Harvesting history


PETERSBURG - Menard County farmer Bob Sampson is harvesting history along with corn and soybeans this fall.

A recent archaeological excavation of an old corn crib on Sampson's property has provided information about the building's historical significance and its ties to Abraham Lincoln.

"My father bought this property in the '30s," Sampson said. "I helped convert this building into an ear-corn crib. It sat that way as long as I can remember.

"About 20 years ago, someone told me that the building had quite a history. It just sat there as camouflaged treasure all these years."

Through his research, Sampson discovered that his corn crib had been built around the remnants of a house originally constructed in 1825 for the Rev. John Berry, a circuit-riding preacher. Berry's son, William, grew up to be Abraham Lincoln's partner in the Berry-Lincoln stores in New Salem. Lincoln visited the Berry family home on several occasions.

Sampson contacted the Illinois State Historic Preservation Agency about the discovery of walls and foundation of the original house. For state historian Dr. Thomas Schwartz, the find was not just about a Lincoln connection, but another way to glimpse into life of that time period.

According to Robert Mazrim of the Sangamo Archaeological Center, the home was of timber frame construction, as opposed to the more common horizontal log dwellings of the frontier period. It was constructed of walnut planking and milled oak trim with a whitewashed cellar.

"It was a formal house," said Mazrim, who called the basement the finest one he's ever excavated. "It said, 'I'm cultured. I'm civilized. '"

The house "was a very fine one," Schwartz agreed. "It is far more stately than anything you would find in New Salem. It even rivaled what you would find in Springfield at that time, and it poses some interesting questions."

Finding answers as well as asking interesting questions is part of the joy of doing historic archaeology for Mazrim. The newly formed Sangamo Archaeological Center enables privately owned sites to be excavated for investigation and salvage. The Berry excavation was the pilot project for the center.

"Most private sites fall outside the state mandate," said Mazrim. "It doesn't have to be as expensive as it has become - there is a way to fund it through private means. We follow the same practices and meet the same standards. We employ the use of volunteers and private donations to make sure these private sites can have an appropriate archaeological investigation.
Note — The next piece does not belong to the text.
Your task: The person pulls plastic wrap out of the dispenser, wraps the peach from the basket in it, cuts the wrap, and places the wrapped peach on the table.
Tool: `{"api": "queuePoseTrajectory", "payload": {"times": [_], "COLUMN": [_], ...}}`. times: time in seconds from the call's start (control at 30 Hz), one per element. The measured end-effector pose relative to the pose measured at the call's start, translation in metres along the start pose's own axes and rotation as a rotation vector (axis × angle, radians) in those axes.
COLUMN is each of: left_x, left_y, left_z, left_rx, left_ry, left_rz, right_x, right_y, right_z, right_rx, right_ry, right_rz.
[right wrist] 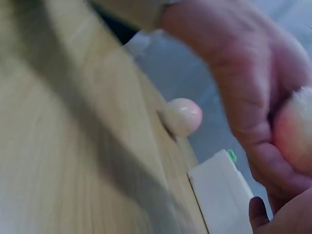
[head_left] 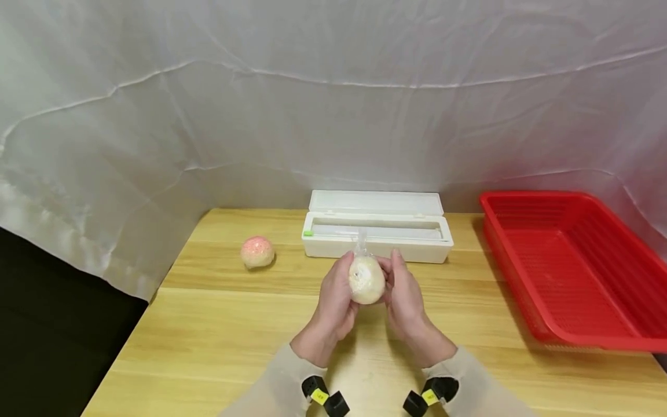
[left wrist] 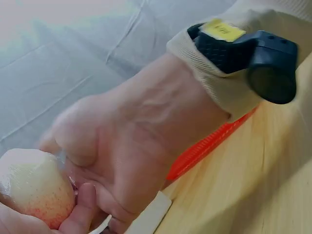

"Even though the investigations are done on a small scale, they still can yield important findings."

Schwartz said conventional wisdom about the frontier often falls apart when archaeologists take a close look.

"The archaeology Mazrim is doing is important to help us take a closer look and rethink this whole era of the frontier," he said.

"We're able to learn more about the area. Why did some areas take root and succeed and why have others disappeared? We're able to learn more about the economic and the kinship patterns. These small communities weren't isolated. This helps us to be able to recapture a sense of the landscape. We have a better sense of why some things succeeded and why some failed."

The project's crew included Mazrim and two other professional archaeologists, who handled the delicate technical work of the investigation. Schwartz was one of the volunteers on the four-day excavation of the house's remnants.

"We had a 12-year-old who was there from the start of the day through dusk," Schwartz said. "I brought my 9-year-old son on Sunday. At first, he thought we'd be finding dinosaur bones. After I explained what we were looking for, he was soon finding pottery shards and bringing them to Bob Mazrim wondering what they were and where they'd come from."

A full technical report of the excavations will be available next summer.

A four-foot section of the 176-year-old house, notable for its original wood and mud and straw insulation, is being considered for inclusion in the Lincoln Presidential Library and Museum being built in Springfield.

Additional wood and timbers were salvaged by Sampson to make commemorative gavels and striker plates to be used as fundraising items for Central Presbyterian Church in Petersburg and the Menard County Historical Society.

"We're going to make 100 gavels. It's the first time the public has had the opportunity to purchase a piece of history directly associated with a former president," said Sampson.

"It was a different feeling walking through that doorway knowing that Lincoln had walked through it many times."